1 - HM Queen Elizabeth II Sovereign 1953-2009
(Originally written in 2008 this article is currently being revised)
To date there have been 3 different portrait designs for currency coins of the series which confuses a few new collectors as the current sovereign bares the fifth head design of Ian Rank-Broadley. The initials IRB are to be found on all UK coinage from 1998-2009. The very first sovereigns struck of Queen Elizabeth’s reign were dated 1953 and only a very few were struck in proof form, no currency type coins exist and the proof itself is only held in national collections so it is not one which is expected to come to the market place. I mention this very special coin as its portrait design by Mary Gillick remained exactly the same for the first year of the currency type issue in 1957 but due to changes in the Commonwealth the words BRITT.OMN had been removed from the obverse. So by the time the public got their first look at the sovereign we were already on the 2nd bust.
Mary Gillick’s second portrait design also known as the pre-decimal head sovereign was produced from 1957-1959 and 1962-1968, 1960-61 do not exist. The 1957 has a finer edge milling often referred to as graining and to simplify means that it has more milling then 1958 onwards. Like all QEII currency sovereigns none are rare, although we quite often find they live in batches and we struggle to find a date then they all turn-up together. The 1959 is probably the scarcest of all pre-decimal sovereigns with its mintage a relatively small 1,385,228 and not being helped by its 50th anniversary this year making it a nice present for many, so don’t be surprised if dealers are looking for a few pounds more for these. However one of the most difficult things to achieve is a coin totally free of bag marks as these are considered common most have been bagged up in bank vaults being moved by fork lift trucks etc, so it’s worth have a good look for the best you can find.
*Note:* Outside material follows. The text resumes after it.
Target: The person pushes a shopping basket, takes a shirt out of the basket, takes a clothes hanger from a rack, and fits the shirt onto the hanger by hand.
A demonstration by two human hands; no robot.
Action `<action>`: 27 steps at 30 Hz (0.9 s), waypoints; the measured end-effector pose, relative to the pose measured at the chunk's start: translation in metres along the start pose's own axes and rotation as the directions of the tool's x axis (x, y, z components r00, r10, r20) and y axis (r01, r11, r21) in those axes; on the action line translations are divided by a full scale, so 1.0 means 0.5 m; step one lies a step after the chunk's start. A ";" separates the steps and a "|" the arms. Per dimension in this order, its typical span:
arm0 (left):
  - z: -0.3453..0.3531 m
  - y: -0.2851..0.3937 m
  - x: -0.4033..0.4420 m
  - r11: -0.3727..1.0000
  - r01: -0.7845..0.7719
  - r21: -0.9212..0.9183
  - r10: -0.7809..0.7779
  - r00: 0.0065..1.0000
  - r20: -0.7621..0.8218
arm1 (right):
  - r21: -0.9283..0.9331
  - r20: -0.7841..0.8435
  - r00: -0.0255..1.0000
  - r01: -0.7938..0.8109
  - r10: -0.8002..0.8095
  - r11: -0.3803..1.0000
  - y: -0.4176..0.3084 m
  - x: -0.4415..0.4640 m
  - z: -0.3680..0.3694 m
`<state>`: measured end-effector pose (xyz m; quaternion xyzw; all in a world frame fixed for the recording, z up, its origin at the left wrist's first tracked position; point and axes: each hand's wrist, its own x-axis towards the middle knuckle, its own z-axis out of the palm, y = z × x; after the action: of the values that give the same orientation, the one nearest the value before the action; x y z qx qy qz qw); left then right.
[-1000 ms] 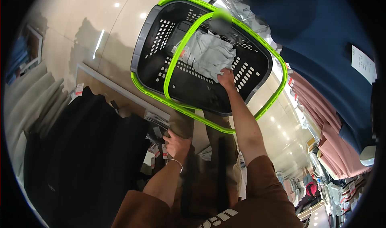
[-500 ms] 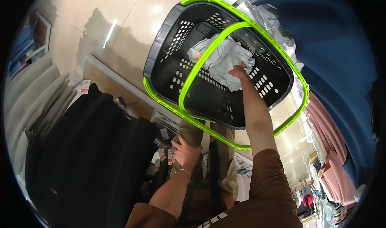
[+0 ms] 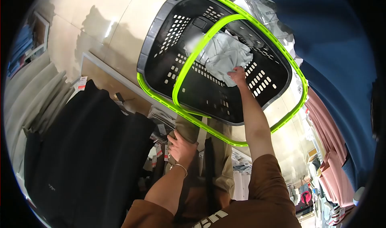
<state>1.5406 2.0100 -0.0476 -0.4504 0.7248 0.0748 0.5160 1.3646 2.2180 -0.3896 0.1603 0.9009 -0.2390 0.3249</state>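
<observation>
Inside the black shopping basket (image 3: 189, 101) lies a crumpled light grey garment (image 3: 227, 55). My right hand (image 3: 238, 74) reaches down into the basket with its fingers closed on the garment's near edge. The basket's bright green handle (image 3: 185, 69) crosses over part of the cloth. Below the basket, my left hand (image 3: 183, 149) rests on the knee of my olive trousers (image 3: 187, 125), its fingers lying over the leg and holding no separate thing. A bracelet circles that wrist.
Black garments (image 3: 86, 147) hang close on the left, with pale grey ones (image 3: 32, 103) beyond. Large navy cloth (image 3: 329, 39) and pink garments (image 3: 329, 143) hang on the right. A low shelf edge (image 3: 120, 81) runs along the shiny tiled floor (image 3: 108, 11).
The basket and surroundings shift slightly up and left in view. The garment's folds have changed a little under my right hand, and its white tag is now blurred. My left hand stays on the knee.
</observation>
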 end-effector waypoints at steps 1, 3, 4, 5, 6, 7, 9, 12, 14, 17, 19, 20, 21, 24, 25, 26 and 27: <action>0.003 -0.001 0.001 1.000 0.002 0.003 -0.002 1.000 -0.002 | 0.016 -0.071 0.996 0.062 -0.060 0.998 -0.001 -0.028 0.004; 0.011 -0.002 0.000 1.000 0.004 0.003 -0.004 1.000 -0.004 | 0.029 -0.213 0.960 0.192 -0.181 0.981 0.018 -0.060 0.013; 0.009 0.001 -0.004 1.000 0.012 0.008 -0.012 1.000 -0.004 | 0.110 -0.047 0.995 0.090 -0.085 0.990 0.016 -0.073 0.004; 0.009 0.001 -0.006 1.000 0.016 0.015 -0.016 1.000 -0.001 | 0.174 0.124 0.992 -0.024 0.003 0.984 0.011 -0.086 -0.003; 0.011 0.000 -0.007 1.000 0.020 0.020 -0.020 1.000 0.001 | 0.137 0.145 0.989 -0.001 -0.019 0.991 -0.027 -0.124 -0.035; 0.013 -0.001 -0.006 0.999 0.024 0.024 -0.024 1.000 0.003 | 0.198 0.260 0.963 -0.127 0.073 0.972 -0.050 -0.148 -0.049; 0.022 -0.010 -0.001 1.000 0.019 0.004 -0.019 1.000 0.005 | 0.171 0.345 0.923 -0.243 0.173 0.955 -0.055 -0.168 -0.032; 0.023 -0.024 -0.003 0.999 0.002 -0.052 -0.003 1.000 -0.020 | 0.198 0.388 0.893 -0.323 0.228 0.926 -0.138 -0.236 -0.086; 0.023 -0.029 -0.010 0.998 0.000 -0.065 -0.002 1.000 -0.026 | 0.179 0.415 0.892 -0.271 0.177 0.946 -0.136 -0.251 -0.079; 0.030 -0.039 -0.016 0.997 -0.002 -0.072 -0.001 1.000 -0.030 | 0.197 0.510 0.838 -0.333 0.194 0.922 -0.152 -0.296 -0.110; 0.036 -0.044 -0.022 0.997 -0.008 -0.075 0.007 1.000 -0.013 | 0.185 0.523 0.820 -0.378 0.234 0.907 -0.158 -0.338 -0.143; 0.037 -0.049 -0.026 0.997 -0.014 -0.074 0.014 1.000 0.002 | 0.158 0.599 0.768 -0.389 0.225 0.908 -0.154 -0.350 -0.162; 0.037 -0.059 -0.030 0.997 -0.019 -0.070 0.020 1.000 0.016 | 0.144 0.616 0.753 -0.398 0.232 0.906 -0.145 -0.368 -0.176; 0.071 -0.092 -0.030 0.996 -0.061 -0.062 0.062 0.998 0.007 | 0.162 0.676 0.710 -0.402 0.195 0.901 -0.149 -0.444 -0.260; 0.076 -0.102 -0.032 0.994 -0.082 -0.070 0.083 0.996 0.015 | 0.200 0.587 0.780 -0.400 0.218 0.894 -0.116 -0.462 -0.246; 0.082 -0.117 -0.037 0.992 -0.104 -0.077 0.106 0.994 0.024 | 0.207 0.641 0.741 -0.416 0.198 0.885 -0.106 -0.477 -0.267; 0.086 -0.130 -0.043 0.989 -0.126 -0.083 0.129 0.991 0.033 | 0.213 0.693 0.699 -0.431 0.175 0.877 -0.101 -0.491 -0.298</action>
<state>1.6190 2.0093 -0.0264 -0.4222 0.7385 0.1455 0.5052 1.4472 2.2225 -0.1103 0.2717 0.6299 -0.3821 0.6192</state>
In 1966 the UK made a decision to adopt decimal coinage from 1971 and it was clear that the UK’s new coinage demands could not be met at the historic Tower Mint in London. The decision was made to build a new mint in Llantrisant South Wales and to cease production of UK coins in London. The new mint was officially opened by Her Majesty on 17th December 1968 but the Tower mint remained in operation until 1975. This brings us on nicely to the third portrait type or Decimal head by Arnold Machin as it is affectionately known which restarted sovereign production after a 6 year gap in 1974. There are no sovereigns dated 1975 and the clue here is that on November 10th 1975 the Tower mint struck its very last coin that being a sovereign dated 1974. Third head sovereigns were struck at the Llantrisant mint for the following year of 1976 then 78-82, there are no sovereigns dated 1977 it’s a fair bet that as 1974 they continued to use dies of the previous year. The 1982 being slightly more illusive but not scarce and you should not be asked to part with too much extra cash to purchase it. Unlike the pre-decimal sovereign it is not difficult to find these in top BUNC condition free of bag marks.
No more currency sovereigns were produced until the year 2000 although proof sovereigns were struck for every year between 1982-1999 for the collectors market with mintages of 10,000 or less, many have become highly sought after. We will return to the area of proof sovereigns in later issues but they are worth a mention here as their growing popularity in the late 1990’s along with the introduction of the internet to the populous really forced the mint’s hand into reintroducing the currency type from 2000. It should also be mentioned that the proof series contained the 4th head type a portrait designed by Raphael David Maklouf that never appeared on the currency type coin as it ran from 1985-1997.
The reintroduction of the currency type sovereign in 2000 proved popular and the series which shows the fifth portrait has continued every year since and looks set to continue for the foreseeable future. The first thing to note about the post millennia coins is that mintages are not at levels previously seen with 250,000 for 2000 being considered high and just 100,000 for 2001 being closer to the modern norm. You should be able to find all of the dates without too much trouble in BUNC condition. Be aware that both the 2002 Shield and 2005 contemporary designed reverse coins are becoming harder to find and do not sit on dealers shelves as they did a year of so back. So you would be advised to have these on your shopping list as the value and availability is only going one way. The 2007 sovereign caused some controversially within the industry and with some collectors as the dies were for the first time prepared by computer aided machine which resulted in a coin with very low relief. In fact it is so noticeable that customers were asking to exchange their examples for ones which were better struck, which we had to explain was not possible as every single one was the same. Although requests were made to the Royal mint to consider restriking the 2007 sovereign it was not, however 2008 saw a big improvement and 2009 is better still.